The list of mistakes we make in life is endless, and we start making some whoppers at a pretty young age. The important thing to remember is doing a bad thing is different from being a bad person. Doing a stupid thing is different from being a stupid person. And so on and so on, you get the drift, right?  Often people make mistakes and they feel like those mistakes are them, but they are not. They are not unless you let them be. We all have been given this wonderful gift of free will and as such we have the ability to take responsibility for ourselves and make choices that are in line with who we are or who we want to be at any time. We don’t have to let bad choices we made, in the past or even in the recent present, be our future. That is our choice.

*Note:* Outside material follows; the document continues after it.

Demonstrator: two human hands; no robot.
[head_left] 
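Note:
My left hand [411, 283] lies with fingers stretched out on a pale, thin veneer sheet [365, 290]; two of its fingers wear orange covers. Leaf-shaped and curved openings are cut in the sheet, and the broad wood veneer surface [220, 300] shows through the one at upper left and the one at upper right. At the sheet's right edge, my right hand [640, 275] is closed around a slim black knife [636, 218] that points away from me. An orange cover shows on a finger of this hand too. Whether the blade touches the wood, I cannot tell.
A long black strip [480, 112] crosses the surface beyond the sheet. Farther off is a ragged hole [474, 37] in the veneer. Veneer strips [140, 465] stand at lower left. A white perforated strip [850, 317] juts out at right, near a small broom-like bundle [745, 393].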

Sure, if you make a big enough mistake you may have some hefty consequences to deal with, that comes with the territory, but you are the one who decides how to deal with those consequences. Are you going to feel sorry for yourself? Are you going to play the if only game? Are you going to blame the source of the consequences? Or are you going to take responsibility, learn from the mistake and make a better choice next time?

When I was a kid, I was probably the kid you didn’t want your kid around. In eighth grade, I had this best friend who was everything I wasn’t. She was pretty and popular. She was funny and just so much fun to be around. We started skipping school. Then at the mall we purchased a few things like a belt, hair barrette, and wallet using the five-finger discount. Next, in ninth grade we came up with this bright idea to run away. We funded this runaway excursion with fund from bad checks we cashed at a local five and dime stores. We made it seven hundred and fifty miles from home. We used our funds to buy bus tickets. We would get stopped along the way and questioned by police, who were looking for two run away girls. We even had to stay in a couple shelters. All along the way I found myself asking, what were we going to do when we reached our destination? It occurred to me we wouldn’t be able to go to school, runaways can’t exactly register for school. I wanted out of my horrible existence, but was this really helping?

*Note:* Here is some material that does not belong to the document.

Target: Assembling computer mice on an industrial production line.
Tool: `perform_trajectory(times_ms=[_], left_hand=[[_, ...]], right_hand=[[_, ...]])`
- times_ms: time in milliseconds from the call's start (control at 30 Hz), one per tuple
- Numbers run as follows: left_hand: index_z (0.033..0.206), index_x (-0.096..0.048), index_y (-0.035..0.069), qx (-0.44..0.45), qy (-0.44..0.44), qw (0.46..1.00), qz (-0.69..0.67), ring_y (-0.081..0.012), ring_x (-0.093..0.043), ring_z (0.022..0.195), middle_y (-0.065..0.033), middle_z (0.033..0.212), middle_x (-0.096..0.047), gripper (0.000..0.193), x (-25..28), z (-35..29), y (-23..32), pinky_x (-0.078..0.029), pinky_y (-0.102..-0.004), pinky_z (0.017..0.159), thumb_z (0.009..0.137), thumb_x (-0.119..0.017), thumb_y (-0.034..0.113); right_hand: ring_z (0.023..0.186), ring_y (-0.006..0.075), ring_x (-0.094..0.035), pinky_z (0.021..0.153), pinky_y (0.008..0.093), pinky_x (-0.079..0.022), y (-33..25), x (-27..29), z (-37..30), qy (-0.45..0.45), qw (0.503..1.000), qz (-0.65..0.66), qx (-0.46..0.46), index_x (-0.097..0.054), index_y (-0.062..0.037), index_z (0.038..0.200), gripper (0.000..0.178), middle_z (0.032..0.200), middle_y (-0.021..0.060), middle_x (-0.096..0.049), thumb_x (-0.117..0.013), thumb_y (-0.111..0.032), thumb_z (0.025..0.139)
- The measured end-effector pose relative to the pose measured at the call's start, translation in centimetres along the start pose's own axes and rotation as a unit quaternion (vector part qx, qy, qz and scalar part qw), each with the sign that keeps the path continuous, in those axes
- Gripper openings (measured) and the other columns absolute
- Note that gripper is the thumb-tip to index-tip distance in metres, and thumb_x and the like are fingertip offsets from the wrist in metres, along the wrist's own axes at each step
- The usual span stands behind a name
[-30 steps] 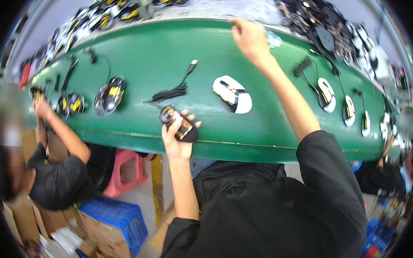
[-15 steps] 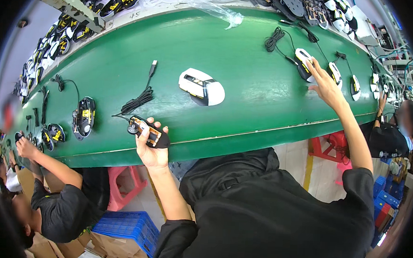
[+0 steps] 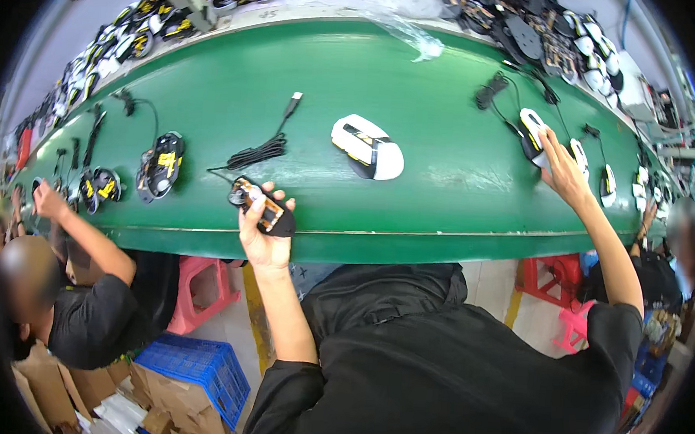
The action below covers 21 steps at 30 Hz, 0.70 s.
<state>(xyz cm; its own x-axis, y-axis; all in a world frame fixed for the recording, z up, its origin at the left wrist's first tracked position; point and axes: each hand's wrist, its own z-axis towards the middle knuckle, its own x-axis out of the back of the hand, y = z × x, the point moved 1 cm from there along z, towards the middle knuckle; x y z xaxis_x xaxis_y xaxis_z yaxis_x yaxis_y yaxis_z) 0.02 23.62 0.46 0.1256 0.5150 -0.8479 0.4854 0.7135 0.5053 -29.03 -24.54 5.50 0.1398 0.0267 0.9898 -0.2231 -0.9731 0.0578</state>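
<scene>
My left hand [image 3: 266, 232] is closed around an uncovered computer mouse base [image 3: 263, 206], thumb across its exposed insides, above the table's near edge. Its coiled black cable [image 3: 258, 151] lies on the green table, with the plug pointing away. Far to the right, my right hand [image 3: 567, 175] has its fingers stretched out, touching the side of a white and black mouse [image 3: 532, 135] with yellow accents. The thumb stands apart from the fingers. Between my hands lies a white mouse shell [image 3: 368, 147] with black and yellow parts.
Opened mice [image 3: 161, 166] with cables lie to my left, near a co-worker's arm [image 3: 87, 231]. More assembled mice [image 3: 608, 186] line the table's right, where another person works. Mouse parts [image 3: 522, 37] and clear plastic [image 3: 408, 35] cover the far ledge. A blue crate [image 3: 206, 371] stands below left.
The whole view has shifted, with table items appearing farther right. Both hands keep nearly the same places relative to the mice they touch.
</scene>
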Motion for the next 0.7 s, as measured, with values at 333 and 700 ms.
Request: perform_trajectory(times_ms=[333, 700], left_hand=[[0.124, -0.046, 0.004, 0.006, -0.03, 0.999, -0.012, -0.0221, -0.059, 0.099, -0.0123, 0.112, -0.056, 0.034, 0.0, 0.4, 0.6, -0.056, -0.0374, 0.084, 0.092, -0.055, 0.004], [0.12, -0.05, 0.007, -0.007, 0.008, 1.0, -0.012, -0.0227, -0.063, 0.094, -0.0125, 0.11, -0.059, 0.033, 0.6, 0.4, 1.1, -0.057, -0.0408, 0.081, 0.089, -0.06, 0.005]], right_hand=[[0.113, 0.0379, -0.055, 0.094, 0.0394, -0.047, 0.1, 1.1, 0.7, 0.007, 0.999, -0.044, 0.023, -0.022, -0.0034, 0.148, 0.082, 0.149, 0.0209, -0.03, -0.069, -0.017, 0.082], [0.119, 0.0408, -0.05, 0.102, 0.0394, -0.041, -1.4, -0.9, 0.3, 0.033, 0.998, -0.036, -0.051, -0.019, 0.0083, 0.145, 0.078, 0.147, 0.0318, -0.026, -0.063, -0.016, 0.086]])
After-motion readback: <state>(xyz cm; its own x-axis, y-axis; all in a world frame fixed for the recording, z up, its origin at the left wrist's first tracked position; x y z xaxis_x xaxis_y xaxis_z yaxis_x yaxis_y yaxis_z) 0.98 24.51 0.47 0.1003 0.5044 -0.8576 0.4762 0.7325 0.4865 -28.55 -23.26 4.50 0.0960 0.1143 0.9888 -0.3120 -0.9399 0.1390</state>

In the end, I ended up back home, in court, and on unsupervised probation for a year. I will never forget the terror I felt being questioned by the cop about the checks. My sweet grandmother, the woman who I believe I owe my life to, paid the $363.63 court costs and then it was time for me to go back to reality.

When I went back to school, I had two choices I could keep going down the road I was heading or I could pick another path. I chose to pick another path. I chose to own my consequences, suck up my current situation and do what I needed to get out. For the time being that meant surviving in order to graduate high school so I could go to college.

I knew school was my ticket out and I knew going forward I had to focus on that. Luckily for me I was able to make some new friends. Friends who walked the straight and narrow and for whatever reason were gracious enough to accept me and welcome me into their fold. I never stole anything ever again. From that point forward I knew my life at home might be bad, but school was my way out. I was going to graduate and I was going to go to college and that is exactly what I did.

Some people, some adults even, probably looked and me and saw a bad kid, a bad person they didn’t want their child around. The truth was, I wasn’t a bad kid. I was a kid trying to figure out how to survive a bad situation. Yes, I made some whopper mistakes, but those mistakes didn’t define me. Those mistakes turned out to be the first major defining moment in my life. A defining moment that put me on the path to the life I have today, a life so different from the existence I knew in my youth. And I am beyond grateful for my life. I have a good life, I life I achieved by making mistakes and learning from them.